Texas ofrece 500 hectáreas a Trump para construir un centro de deportación
Texas ha ofrecido un terreno de 567 hectáreas en el condado de Starr, cerca de la frontera con México, para la construcción de un gran centro de detención y deportación. Este proyecto forma parte del plan del presidente electo, Donald Trump, para implementar deportaciones masivas de migrantes indocumentados.
Detalles del proyecto
La Oficina General de Tierras de Texas manifestó estar «completamente preparada» para colaborar con el Departamento de Seguridad Nacional (DHS), permitiendo que el terreno se utilice para procesar y coordinar deportaciones. El lote, situado en una zona estratégica atravesada por el río Grande, fue adquirido en octubre con el objetivo de reforzar la seguridad fronteriza y avanzar en la construcción del muro en esa región.

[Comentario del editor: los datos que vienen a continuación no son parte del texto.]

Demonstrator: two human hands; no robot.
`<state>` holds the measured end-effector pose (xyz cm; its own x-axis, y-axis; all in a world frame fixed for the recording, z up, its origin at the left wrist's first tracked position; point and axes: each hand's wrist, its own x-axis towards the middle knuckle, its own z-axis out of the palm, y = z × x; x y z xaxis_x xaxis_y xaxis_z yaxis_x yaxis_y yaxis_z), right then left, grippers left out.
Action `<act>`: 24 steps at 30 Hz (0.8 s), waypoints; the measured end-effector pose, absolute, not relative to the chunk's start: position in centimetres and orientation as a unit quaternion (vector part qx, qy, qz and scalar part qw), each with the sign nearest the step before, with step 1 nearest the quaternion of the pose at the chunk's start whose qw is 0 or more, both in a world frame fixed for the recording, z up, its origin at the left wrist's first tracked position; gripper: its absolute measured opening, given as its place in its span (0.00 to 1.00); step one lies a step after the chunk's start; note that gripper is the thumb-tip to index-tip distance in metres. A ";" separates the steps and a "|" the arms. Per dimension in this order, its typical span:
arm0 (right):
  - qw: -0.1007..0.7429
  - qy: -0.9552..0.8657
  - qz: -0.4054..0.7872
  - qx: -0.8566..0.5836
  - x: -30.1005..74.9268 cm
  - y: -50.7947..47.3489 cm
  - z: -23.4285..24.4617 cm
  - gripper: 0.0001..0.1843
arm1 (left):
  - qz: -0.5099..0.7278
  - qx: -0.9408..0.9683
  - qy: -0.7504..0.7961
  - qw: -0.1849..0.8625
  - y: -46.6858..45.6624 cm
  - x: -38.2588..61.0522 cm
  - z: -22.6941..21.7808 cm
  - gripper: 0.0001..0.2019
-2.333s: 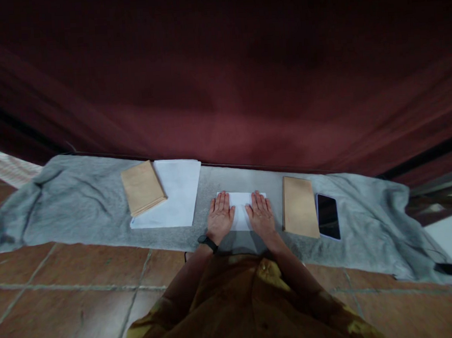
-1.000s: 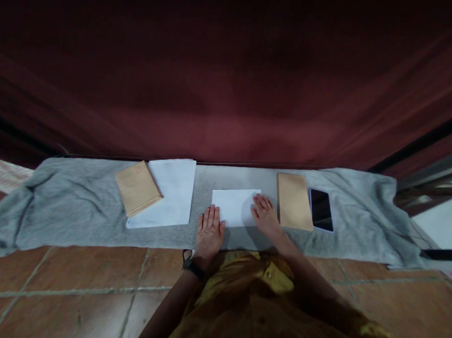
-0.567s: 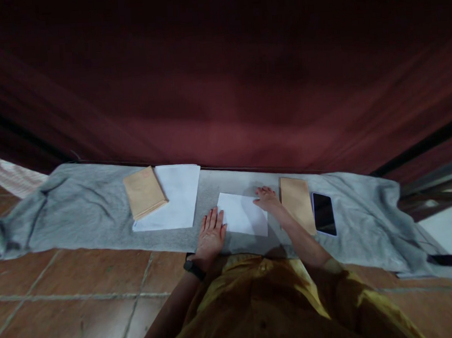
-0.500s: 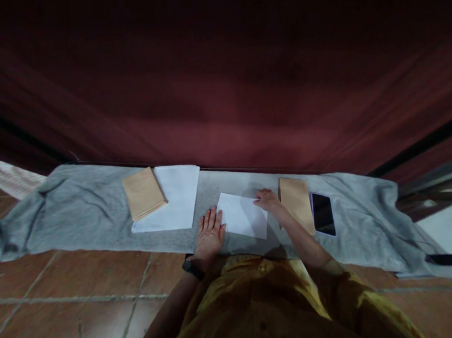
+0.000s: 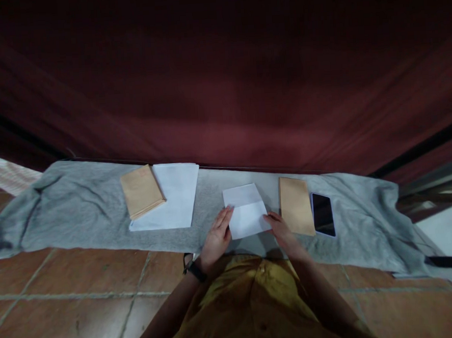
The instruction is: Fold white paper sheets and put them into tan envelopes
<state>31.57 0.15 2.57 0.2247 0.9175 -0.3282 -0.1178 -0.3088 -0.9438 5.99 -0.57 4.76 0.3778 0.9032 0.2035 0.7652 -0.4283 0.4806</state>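
A white sheet of paper (image 5: 247, 217) with a crease across it is between my hands, over the grey cloth. My left hand (image 5: 216, 239) grips its left edge, fingers stretched together along it. At the lower right edge, my right hand (image 5: 282, 230) pinches the paper. Just right of that hand lies a brown envelope (image 5: 296, 205). Left of my left hand is a stack of white paper (image 5: 180, 197), partly covered by several brown envelopes (image 5: 142, 191).
A dark-screened phone (image 5: 323, 214) lies beside the right-hand envelope. Grey cloth (image 5: 86, 208) covers the narrow surface, which backs onto a dark red curtain-like sheet (image 5: 222, 113). Terracotta floor tiles (image 5: 85, 320) show below the front edge.
The paper, flat before, has turned and its crease now shows. My right hand has come down from its top right corner to the lower right edge; my left hand has moved onto its left edge.
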 end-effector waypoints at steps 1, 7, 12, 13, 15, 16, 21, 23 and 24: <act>0.481 -0.327 0.536 -0.612 31.5 -0.5 2.5 0.26 | 0.220 0.817 0.506 0.167 -0.6 6.2 4.5 0.37; 0.461 -0.318 0.578 -0.594 31.6 -2.2 2.6 0.26 | 0.242 0.814 0.492 0.189 0.4 5.7 2.6 0.33; 0.519 -0.309 0.574 -0.554 31.9 -2.3 2.3 0.25 | 0.283 0.798 0.490 0.208 1.3 5.4 2.5 0.27; 0.533 -0.315 0.564 -0.547 31.9 -2.2 2.2 0.25 | 0.291 0.788 0.498 0.214 1.5 5.5 2.6 0.25; 0.546 -0.339 0.534 -0.550 31.9 -1.9 1.9 0.26 | 0.303 0.763 0.520 0.235 1.8 5.7 3.0 0.20; 0.540 -0.365 0.509 -0.562 31.8 -1.7 1.8 0.25 | 0.305 0.748 0.535 0.246 2.0 5.7 3.1 0.17; 0.370 -0.563 0.296 -0.677 31.0 -0.1 2.3 0.12 | 0.286 0.694 0.604 0.267 3.4 6.3 3.9 0.06; 0.295 -0.594 0.229 -0.712 30.7 0.7 2.8 0.11 | 0.280 0.682 0.621 0.265 4.1 6.7 4.0 0.05; 0.259 -0.605 0.198 -0.726 30.5 1.1 3.1 0.11 | 0.277 0.675 0.630 0.264 4.4 6.8 4.1 0.06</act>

Actualmente, el terreno se destina al cultivo de productos como cebollas, canola, girasoles, maíz y soja. Sin embargo, las autoridades no han informado qué sucederá con esta producción si se concreta el traspaso al Gobierno federal.
Preparativos para la administración de Trump
La futura administración de Trump ya está evaluando ubicaciones para centros de detención y contactando a empresas privadas especializadas en prisiones para ampliar la capacidad del sistema.
Trump ha reiterado su compromiso de llevar a cabo la mayor deportación masiva en la historia de Estados Unidos, apuntando a los más de 11 millones de migrantes sin estatus legal que residen en el país.
Implicaciones del plan
El ofrecimiento de Texas refleja un respaldo estatal a las políticas de inmigración del presidente electo, aunque aún no se han detallado los costos, el impacto en las comunidades locales ni las implicaciones para los derechos humanos.
Este desarrollo genera preocupación entre defensores de los migrantes, quienes advierten sobre el potencial impacto humanitario y económico de estas medidas en una región ya marcada por tensiones fronterizas.